EXERCISE AIM
Retype only the lines below from the one with "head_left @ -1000" to the one with "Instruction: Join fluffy", inclusive, skipping every image.

DATA EXCERPTS
--*--

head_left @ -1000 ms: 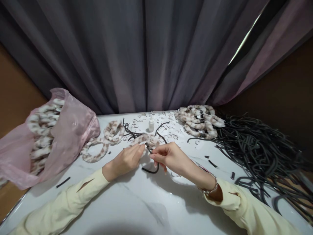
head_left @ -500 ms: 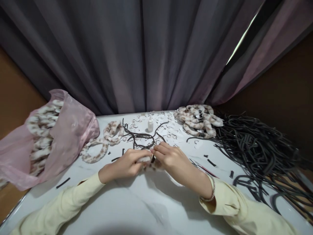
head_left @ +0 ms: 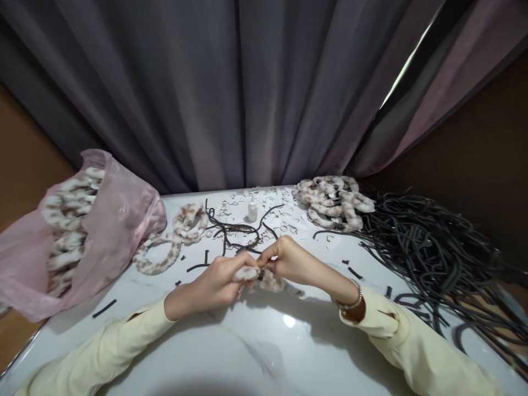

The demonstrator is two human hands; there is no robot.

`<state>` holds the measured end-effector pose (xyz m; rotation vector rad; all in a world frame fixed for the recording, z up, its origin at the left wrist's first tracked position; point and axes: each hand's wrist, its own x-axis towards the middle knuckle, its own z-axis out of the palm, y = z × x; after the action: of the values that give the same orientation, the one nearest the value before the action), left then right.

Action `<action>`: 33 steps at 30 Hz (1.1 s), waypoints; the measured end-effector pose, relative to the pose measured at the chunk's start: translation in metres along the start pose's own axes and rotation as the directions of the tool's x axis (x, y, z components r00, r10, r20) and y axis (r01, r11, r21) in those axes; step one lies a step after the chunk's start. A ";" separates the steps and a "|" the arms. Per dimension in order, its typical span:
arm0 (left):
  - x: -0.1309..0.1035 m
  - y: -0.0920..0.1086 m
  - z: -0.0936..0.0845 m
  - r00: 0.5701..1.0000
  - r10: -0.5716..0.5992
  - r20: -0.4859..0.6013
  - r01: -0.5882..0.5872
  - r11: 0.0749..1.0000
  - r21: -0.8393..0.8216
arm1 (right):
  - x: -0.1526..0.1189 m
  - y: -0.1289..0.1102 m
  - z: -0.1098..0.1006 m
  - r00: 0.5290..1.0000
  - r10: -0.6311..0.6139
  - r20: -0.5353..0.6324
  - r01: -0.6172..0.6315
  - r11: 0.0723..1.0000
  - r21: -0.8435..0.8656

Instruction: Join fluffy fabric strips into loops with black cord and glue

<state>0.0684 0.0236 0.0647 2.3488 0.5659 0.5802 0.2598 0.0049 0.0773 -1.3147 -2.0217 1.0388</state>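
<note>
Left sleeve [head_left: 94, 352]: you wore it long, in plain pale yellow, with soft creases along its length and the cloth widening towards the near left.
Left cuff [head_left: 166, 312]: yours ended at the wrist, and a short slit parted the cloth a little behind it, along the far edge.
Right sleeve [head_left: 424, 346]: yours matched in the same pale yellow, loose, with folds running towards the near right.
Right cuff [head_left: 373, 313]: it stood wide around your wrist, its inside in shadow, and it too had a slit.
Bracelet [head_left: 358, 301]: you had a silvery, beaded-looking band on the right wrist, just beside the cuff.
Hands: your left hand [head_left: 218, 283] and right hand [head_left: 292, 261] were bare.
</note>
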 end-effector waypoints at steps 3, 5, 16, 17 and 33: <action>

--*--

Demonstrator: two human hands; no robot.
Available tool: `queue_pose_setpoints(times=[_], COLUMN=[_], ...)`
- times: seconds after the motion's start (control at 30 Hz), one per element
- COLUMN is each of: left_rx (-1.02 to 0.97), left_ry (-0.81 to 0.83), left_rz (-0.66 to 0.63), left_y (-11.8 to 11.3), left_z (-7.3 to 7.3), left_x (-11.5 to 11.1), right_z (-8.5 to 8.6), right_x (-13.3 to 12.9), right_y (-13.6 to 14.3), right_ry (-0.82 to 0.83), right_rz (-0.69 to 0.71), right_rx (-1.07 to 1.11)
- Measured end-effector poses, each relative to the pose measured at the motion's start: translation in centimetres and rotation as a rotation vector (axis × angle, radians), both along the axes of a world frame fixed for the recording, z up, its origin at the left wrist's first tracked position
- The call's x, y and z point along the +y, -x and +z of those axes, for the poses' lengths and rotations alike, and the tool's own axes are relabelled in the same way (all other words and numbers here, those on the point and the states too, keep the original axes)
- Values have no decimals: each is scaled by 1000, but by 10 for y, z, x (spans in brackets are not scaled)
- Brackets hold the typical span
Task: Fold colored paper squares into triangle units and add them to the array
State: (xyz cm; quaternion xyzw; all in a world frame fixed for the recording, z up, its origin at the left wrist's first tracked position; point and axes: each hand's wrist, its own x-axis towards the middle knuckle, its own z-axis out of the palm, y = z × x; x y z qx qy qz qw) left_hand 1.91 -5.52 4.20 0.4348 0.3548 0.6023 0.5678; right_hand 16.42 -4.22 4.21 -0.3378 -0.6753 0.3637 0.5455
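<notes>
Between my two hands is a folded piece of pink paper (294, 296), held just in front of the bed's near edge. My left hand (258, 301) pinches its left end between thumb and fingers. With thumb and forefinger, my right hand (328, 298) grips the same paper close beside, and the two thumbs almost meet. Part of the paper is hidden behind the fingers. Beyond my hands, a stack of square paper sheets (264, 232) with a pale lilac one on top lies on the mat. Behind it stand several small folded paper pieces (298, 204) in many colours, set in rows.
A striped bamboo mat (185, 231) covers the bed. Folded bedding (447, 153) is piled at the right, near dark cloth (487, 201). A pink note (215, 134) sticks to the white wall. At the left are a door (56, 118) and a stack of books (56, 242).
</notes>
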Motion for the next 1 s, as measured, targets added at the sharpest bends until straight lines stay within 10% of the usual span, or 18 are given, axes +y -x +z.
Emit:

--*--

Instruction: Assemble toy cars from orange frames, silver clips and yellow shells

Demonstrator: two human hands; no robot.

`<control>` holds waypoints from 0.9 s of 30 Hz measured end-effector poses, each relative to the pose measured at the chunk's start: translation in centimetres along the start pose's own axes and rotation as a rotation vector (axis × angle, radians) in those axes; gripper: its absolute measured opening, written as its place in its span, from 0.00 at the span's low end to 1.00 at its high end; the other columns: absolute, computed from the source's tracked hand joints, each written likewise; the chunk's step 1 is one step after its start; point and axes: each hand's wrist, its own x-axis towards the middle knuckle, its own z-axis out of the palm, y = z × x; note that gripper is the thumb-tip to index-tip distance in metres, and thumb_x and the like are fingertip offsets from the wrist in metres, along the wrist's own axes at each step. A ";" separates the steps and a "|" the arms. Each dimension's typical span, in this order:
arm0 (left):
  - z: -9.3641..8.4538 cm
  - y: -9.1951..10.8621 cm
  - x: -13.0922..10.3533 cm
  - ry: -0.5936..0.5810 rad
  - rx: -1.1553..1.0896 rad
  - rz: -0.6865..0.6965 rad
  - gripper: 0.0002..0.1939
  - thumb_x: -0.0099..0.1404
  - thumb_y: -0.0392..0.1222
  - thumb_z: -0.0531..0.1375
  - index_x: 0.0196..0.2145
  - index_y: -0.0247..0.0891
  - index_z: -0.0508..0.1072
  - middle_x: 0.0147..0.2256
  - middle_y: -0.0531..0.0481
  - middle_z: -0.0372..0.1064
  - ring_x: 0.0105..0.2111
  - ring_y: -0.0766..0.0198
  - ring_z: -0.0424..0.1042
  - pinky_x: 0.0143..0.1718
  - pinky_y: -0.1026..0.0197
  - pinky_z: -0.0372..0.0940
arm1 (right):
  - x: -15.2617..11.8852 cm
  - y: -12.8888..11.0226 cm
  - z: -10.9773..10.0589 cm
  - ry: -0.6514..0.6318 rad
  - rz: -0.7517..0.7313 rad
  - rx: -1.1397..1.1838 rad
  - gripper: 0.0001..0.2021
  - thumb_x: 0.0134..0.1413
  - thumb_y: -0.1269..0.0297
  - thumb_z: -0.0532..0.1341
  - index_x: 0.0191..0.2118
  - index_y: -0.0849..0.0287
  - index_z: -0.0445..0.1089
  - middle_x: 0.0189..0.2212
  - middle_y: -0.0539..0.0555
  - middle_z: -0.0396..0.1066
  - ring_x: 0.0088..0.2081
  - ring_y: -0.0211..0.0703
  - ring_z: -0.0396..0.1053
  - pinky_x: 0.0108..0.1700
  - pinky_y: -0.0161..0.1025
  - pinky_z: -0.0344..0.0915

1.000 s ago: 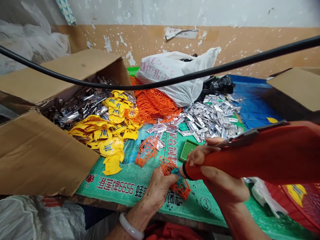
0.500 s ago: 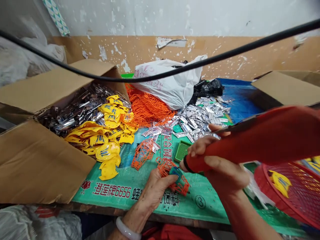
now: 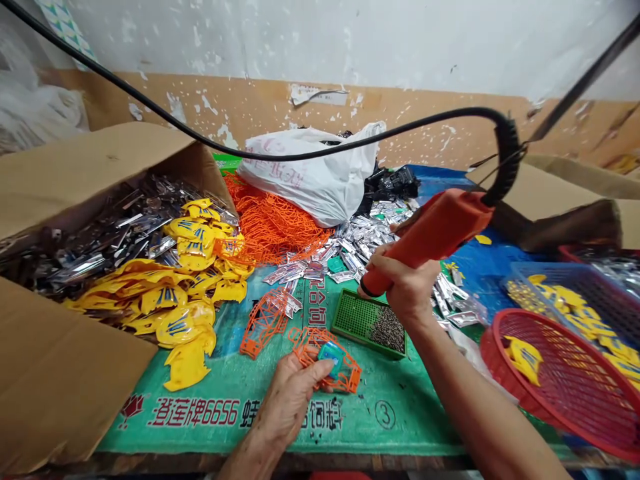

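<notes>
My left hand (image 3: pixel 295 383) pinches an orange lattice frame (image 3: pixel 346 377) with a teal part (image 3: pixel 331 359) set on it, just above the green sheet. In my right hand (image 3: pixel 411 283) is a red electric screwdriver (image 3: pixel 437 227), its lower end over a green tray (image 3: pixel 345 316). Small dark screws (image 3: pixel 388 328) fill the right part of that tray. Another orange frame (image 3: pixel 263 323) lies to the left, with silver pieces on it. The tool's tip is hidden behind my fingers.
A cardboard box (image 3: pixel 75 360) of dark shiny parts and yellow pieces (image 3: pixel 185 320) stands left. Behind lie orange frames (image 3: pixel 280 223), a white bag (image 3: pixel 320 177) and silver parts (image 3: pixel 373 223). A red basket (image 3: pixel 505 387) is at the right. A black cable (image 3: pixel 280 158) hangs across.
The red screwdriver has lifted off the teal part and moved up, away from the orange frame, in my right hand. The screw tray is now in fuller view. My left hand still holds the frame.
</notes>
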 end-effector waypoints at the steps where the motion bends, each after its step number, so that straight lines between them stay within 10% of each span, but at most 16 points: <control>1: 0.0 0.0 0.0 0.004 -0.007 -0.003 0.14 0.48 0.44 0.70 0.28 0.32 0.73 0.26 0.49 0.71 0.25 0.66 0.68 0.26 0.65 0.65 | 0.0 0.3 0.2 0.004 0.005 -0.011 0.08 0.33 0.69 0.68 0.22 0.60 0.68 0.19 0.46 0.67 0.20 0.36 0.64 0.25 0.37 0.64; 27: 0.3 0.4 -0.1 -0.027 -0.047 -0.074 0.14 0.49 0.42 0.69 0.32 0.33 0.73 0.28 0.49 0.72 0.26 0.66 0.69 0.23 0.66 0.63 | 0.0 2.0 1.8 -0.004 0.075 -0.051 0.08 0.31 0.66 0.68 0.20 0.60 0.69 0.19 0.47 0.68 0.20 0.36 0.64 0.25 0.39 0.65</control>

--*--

YOUR RESPONSE
head_left @ -1000 ms: 
head_left @ -500 ms: 
head_left @ +0 ms: 

The demonstrator is two human hands; there is no robot.

`<state>` holds the measured end-effector pose (xyz m; rotation vector rad; all in a world frame fixed for the recording, z up, its origin at the left wrist's first tracked position; point and axes: each hand's wrist, its own x-axis towards the middle knuckle, its own z-axis out of the palm, y = z × x; after the action: of the values that give the same orientation, the one nearest the value before the action), left then right.

Action `<action>`: 33 steps at 30 Hz (1.1 s), waypoints; the measured end-effector pose, relative to the pose measured at the chunk's start: translation in metres along the start pose's own axes and rotation as the directions of the tool's x axis (x, y, z components r00, r10, r20) and y axis (r01, r11, r21) in those axes; step one lies a step after the chunk's start. A ";" separates the steps and a "|" the arms. Per dimension in order, its typical span:
arm0 (left):
  - x: -0.1309..0.1035 m
  - y: -0.0920..0.1086 m
  - z: -0.0936..0.0845 m
  - r00: 0.5701..1.0000
  - r10: -0.5716..0.5992
  - r20: -0.4859..0.6013
  - r01: -0.5882..0.5872
  - r11: 0.0749..1.0000
  - r21: -0.8393..0.8216
arm1 (right):
  - x: -0.1526..0.1189 m
  - y: -0.1289..0.1102 m
  - z: -0.1098..0.1006 m
  - r00: 0.5290..1.0000
  - r10: -0.6311..0.6139
  - r20: -0.5353..0.6324
  - r01: -0.6172..0.6315
  - r11: 0.0723..1.0000
  - r21: -0.8435..0.8656

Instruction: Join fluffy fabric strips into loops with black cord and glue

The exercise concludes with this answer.